--- RECORDS FOR THE TASK Enclosed Below ---
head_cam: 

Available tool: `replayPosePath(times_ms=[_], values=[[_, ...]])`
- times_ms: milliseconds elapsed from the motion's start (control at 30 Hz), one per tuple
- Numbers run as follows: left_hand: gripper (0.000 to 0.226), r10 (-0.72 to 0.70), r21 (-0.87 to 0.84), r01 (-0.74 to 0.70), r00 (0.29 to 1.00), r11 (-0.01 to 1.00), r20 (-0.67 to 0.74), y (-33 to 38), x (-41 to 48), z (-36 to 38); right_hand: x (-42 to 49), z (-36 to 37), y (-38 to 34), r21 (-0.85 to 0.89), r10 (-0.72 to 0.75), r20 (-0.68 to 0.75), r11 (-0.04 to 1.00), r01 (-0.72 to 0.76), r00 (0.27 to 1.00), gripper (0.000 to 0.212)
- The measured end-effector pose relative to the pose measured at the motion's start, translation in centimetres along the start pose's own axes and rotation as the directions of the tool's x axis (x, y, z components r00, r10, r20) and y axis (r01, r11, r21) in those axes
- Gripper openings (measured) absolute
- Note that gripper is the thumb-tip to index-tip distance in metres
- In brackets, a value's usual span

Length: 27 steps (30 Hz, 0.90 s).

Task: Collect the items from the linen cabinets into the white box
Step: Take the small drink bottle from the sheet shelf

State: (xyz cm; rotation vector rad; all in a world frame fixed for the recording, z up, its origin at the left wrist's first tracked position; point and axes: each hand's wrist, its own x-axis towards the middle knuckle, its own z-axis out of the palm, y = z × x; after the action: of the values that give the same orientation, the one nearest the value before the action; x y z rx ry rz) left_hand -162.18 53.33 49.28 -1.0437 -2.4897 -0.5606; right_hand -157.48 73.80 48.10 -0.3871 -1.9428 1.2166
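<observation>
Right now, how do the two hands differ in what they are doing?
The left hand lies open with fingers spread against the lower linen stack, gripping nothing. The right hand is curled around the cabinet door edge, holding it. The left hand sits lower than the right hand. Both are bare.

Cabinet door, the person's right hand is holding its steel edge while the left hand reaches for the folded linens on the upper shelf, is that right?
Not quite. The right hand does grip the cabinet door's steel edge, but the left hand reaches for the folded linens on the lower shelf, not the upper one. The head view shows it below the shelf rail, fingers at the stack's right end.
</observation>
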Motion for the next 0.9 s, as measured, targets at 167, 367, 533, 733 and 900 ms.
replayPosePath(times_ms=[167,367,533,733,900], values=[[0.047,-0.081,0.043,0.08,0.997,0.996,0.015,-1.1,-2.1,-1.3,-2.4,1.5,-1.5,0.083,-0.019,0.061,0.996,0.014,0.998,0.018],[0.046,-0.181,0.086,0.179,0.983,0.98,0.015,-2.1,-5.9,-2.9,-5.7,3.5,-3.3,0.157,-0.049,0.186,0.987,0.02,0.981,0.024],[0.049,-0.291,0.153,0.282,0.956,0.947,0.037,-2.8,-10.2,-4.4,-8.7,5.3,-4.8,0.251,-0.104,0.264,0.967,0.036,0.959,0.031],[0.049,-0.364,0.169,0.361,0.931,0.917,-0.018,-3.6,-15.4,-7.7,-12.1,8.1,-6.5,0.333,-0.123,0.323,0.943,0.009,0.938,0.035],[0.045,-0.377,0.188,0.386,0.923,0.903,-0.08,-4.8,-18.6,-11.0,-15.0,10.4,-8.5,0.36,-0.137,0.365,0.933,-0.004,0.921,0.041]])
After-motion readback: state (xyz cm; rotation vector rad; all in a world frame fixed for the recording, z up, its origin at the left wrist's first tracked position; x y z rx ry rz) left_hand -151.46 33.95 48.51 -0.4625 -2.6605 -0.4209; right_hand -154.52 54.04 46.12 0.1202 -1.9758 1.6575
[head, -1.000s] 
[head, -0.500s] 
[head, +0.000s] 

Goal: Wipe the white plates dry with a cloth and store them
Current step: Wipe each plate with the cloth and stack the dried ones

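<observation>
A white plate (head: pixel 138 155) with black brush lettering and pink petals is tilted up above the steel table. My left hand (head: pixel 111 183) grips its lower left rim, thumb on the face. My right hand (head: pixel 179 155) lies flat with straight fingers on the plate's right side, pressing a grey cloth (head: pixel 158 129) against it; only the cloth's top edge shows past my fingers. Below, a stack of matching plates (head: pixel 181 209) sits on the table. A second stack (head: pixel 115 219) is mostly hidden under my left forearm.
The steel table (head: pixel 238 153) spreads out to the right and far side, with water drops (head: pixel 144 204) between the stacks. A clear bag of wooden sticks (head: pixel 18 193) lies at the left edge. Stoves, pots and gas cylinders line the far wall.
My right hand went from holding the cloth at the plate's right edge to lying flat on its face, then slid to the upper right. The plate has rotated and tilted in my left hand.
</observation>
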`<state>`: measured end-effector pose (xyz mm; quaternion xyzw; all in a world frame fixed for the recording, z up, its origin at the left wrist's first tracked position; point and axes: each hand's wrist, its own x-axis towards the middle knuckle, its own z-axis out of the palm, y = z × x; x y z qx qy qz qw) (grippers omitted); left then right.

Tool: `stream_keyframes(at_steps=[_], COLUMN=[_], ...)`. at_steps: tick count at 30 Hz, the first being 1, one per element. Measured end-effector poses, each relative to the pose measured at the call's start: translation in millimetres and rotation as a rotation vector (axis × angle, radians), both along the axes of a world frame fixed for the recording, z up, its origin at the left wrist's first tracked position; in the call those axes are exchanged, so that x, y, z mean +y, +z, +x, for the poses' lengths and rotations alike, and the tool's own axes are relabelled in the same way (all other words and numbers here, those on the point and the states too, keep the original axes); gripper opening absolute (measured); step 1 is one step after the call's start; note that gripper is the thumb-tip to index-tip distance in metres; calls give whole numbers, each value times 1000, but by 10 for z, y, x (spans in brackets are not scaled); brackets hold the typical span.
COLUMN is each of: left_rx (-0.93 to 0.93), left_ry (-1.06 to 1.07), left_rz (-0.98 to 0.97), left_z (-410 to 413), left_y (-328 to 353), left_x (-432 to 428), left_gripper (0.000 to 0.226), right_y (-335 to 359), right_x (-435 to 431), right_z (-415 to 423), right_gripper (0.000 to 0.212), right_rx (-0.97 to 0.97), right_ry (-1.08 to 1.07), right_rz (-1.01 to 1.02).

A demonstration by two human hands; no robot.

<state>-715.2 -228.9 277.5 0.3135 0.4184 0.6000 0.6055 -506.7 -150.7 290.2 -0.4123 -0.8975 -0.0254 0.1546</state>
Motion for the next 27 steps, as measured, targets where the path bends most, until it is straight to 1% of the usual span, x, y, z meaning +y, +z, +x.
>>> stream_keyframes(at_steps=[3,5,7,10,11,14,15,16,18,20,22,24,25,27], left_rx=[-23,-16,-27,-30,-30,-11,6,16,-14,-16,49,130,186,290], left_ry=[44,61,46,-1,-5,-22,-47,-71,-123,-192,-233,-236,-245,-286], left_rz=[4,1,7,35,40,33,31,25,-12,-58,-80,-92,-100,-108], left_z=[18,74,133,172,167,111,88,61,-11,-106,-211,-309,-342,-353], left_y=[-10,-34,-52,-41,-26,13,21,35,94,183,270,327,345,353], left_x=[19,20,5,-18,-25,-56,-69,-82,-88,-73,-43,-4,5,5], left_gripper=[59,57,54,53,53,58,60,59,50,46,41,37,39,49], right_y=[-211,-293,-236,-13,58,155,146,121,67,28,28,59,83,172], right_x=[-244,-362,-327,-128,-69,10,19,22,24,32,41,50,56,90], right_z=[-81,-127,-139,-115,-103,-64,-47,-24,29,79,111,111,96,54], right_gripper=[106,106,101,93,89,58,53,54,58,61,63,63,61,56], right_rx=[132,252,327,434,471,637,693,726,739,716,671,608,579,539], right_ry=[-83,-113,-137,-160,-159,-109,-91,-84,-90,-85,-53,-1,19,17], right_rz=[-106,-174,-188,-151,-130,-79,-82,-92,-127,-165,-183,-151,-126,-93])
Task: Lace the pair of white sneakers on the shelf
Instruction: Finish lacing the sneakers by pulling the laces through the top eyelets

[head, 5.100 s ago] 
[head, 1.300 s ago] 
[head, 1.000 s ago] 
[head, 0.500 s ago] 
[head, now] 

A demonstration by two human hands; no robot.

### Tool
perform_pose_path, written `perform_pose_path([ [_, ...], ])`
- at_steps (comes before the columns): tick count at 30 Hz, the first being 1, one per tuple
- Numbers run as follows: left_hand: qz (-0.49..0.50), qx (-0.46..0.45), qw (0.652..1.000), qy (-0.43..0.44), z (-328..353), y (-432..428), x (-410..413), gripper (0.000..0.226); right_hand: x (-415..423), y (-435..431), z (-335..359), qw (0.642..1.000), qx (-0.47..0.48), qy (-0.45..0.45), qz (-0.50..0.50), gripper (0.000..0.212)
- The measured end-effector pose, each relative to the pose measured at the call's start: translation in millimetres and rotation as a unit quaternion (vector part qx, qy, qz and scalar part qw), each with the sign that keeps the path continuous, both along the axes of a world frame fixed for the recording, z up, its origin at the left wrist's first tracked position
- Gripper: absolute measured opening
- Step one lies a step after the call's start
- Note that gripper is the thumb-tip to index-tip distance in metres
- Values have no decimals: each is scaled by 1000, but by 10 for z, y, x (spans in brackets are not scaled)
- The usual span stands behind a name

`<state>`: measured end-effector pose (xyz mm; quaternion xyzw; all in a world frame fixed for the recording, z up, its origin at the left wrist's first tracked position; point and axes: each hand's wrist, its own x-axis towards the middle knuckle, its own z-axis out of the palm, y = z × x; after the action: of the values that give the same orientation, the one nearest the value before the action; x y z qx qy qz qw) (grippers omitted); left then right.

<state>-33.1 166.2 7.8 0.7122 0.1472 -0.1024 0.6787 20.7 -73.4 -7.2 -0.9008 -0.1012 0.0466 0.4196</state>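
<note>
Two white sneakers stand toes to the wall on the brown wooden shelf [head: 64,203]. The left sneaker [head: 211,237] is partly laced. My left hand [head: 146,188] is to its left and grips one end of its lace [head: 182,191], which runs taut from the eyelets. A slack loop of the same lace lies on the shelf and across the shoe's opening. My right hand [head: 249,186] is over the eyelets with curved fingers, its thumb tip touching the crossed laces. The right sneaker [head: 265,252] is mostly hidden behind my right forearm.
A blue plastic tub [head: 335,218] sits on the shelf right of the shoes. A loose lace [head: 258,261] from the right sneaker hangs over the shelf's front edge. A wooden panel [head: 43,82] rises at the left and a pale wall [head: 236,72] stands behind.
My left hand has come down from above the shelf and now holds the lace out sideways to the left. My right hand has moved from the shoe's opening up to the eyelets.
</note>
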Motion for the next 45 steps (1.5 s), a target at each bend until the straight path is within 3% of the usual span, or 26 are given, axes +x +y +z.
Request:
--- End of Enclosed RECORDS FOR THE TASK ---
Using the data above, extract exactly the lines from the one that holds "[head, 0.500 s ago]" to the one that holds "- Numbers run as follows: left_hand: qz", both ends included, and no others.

- RESPONSE BOX:
[head, 0.500 s ago] 
[head, now] 

A demonstration by two human hands; no robot.

### Tool
perform_pose_path, written `perform_pose_path([ [_, ...], ])`
- at_steps (comes before the columns): tick count at 30 Hz, the first being 1, one per tuple
- Numbers run as follows: left_hand: qz (-0.49..0.50), qx (-0.46..0.45), qw (0.652..1.000), qy (-0.43..0.44), z (-328..353), y (-432..428), x (-410..413), gripper (0.000..0.226); right_hand: x (-415..423), y (-435..431), z (-335..359), qw (0.642..1.000), qx (-0.47..0.48), qy (-0.45..0.45), qz (-0.50..0.50), gripper (0.000..0.212)

Nothing else is left to add to this answer.